We are ultimately faced with an extremely complex but fascinating reality, which must be understood thoroughly and loved with a great spirit of empathy, a reality whose bottom lines and developments we must know how to grasp attentively. Looking, for example, at the young people in many countries of the so-called “Third World”, we realize that they represent, with their cultures and their needs, a challenge to the global consumer society, to the culture of established privileges, enjoyed by a small portion of the population of the Western world. Youth cultures, as a result, become “emerging” in the sense that they exhibit a deep need, a call for help or even a “provocation”, which cannot be ignored or neglected, by either civil society or the ecclesial community. I have often expressed, for example, my concern and that of the whole Church for the so-called “educational emergency”, alongside which we should surely list the other “emergencies” affecting the different dimensions of the person and his fundamental relationships, and which cannot be answered in an evasive and trivial manner. I think, for example, of the growing difficulties in the field of work or of the effort to be faithful in one’s time in carrying out the responsibilities accepted. What would follow, for the future of the world and of all humanity, would be an impoverishment that is not only economic and social but also human and spiritual: if the youth no longer hoped and not longer made progress, if they were not to inject their energy into the historical dynamics, their vitality, their ability to anticipate the future, we would find ourselves as a humanity turned in on itself, lacking confidence and a positive outlook towards the future.

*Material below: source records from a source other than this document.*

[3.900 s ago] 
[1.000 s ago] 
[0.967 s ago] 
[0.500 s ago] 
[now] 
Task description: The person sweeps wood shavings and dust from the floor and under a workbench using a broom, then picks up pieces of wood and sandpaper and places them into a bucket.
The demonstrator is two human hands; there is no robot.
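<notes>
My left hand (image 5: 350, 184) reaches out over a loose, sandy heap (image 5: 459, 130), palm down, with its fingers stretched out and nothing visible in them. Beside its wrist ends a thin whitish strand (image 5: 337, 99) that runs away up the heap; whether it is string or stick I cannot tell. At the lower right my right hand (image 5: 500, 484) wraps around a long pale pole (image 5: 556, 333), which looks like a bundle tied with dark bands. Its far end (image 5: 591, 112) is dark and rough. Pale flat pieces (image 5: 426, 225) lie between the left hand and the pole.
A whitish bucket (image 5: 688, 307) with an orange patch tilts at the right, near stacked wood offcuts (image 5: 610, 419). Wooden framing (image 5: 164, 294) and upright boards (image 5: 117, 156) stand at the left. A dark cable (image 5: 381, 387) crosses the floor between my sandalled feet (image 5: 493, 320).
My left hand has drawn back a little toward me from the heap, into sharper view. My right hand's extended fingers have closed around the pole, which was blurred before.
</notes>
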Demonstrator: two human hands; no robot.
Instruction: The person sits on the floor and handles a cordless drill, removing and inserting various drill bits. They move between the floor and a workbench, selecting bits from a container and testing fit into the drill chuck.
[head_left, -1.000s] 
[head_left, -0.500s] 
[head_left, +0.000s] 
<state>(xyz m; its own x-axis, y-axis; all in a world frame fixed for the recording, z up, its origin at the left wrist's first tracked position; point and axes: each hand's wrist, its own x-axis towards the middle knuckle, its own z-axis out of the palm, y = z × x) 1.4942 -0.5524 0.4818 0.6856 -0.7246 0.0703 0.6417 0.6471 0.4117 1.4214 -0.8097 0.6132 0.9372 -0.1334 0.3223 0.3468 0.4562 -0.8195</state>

Although we are aware of the many problematic situations, which also affect the context of the faith and of belonging to the Church, we wish to renew our faith in young people, to reaffirm that the Church regards to their condition, their cultures, as an essential and unavoidable point of reference for its pastoral work. So I would return again to some significant passages of the Message that the Second Vatican Council addressed to young people, so that they may serve as grounds for reflection and inspiration for the new generations. First, in this Message, it was stated: “The Church looks to you with confidence and love … She possesses what constitutes the strength and the charm of youth, that is to say, the ability to rejoice with what is beginning, to give oneself unreservedly, to renew oneself and set out again for new conquests.” Then the Venerable Paul VI addressed this appeal to the youth of the world: “is in the name of this God and of his Son Jesus, that we exhort you to open your hearts to the dimensions of the world, to heed the appeal of your brothers, and to place your youthful energies at their service. Fight against all egoism. Refuse to give free course to the instincts of violence and hatred, which beget wars and all their sad train of miseries. Be generous, pure, respectful, sincere. And build in enthusiasm a better world than your elders had!”

I, too, wish to reaffirm this forcefully: the Church has confidence in young people, she hopes in them and in their energies, she needs them and their vitality, to continue to live with renewed enthusiasm the mission entrusted them by Christ. I very much hope, therefore, that the Year of Faith may be, also for the younger generation, a precious opportunity to rediscover and strengthen our friendship with Christ, from which to derive joy and enthusiasm to profoundly transform cultures and societies.

Dear friends, thanking you for the effort which you generously place at the service of the Church, and for the special attention you are giving to young people, I cordially impart to you my Apostolic Blessing. Thank you.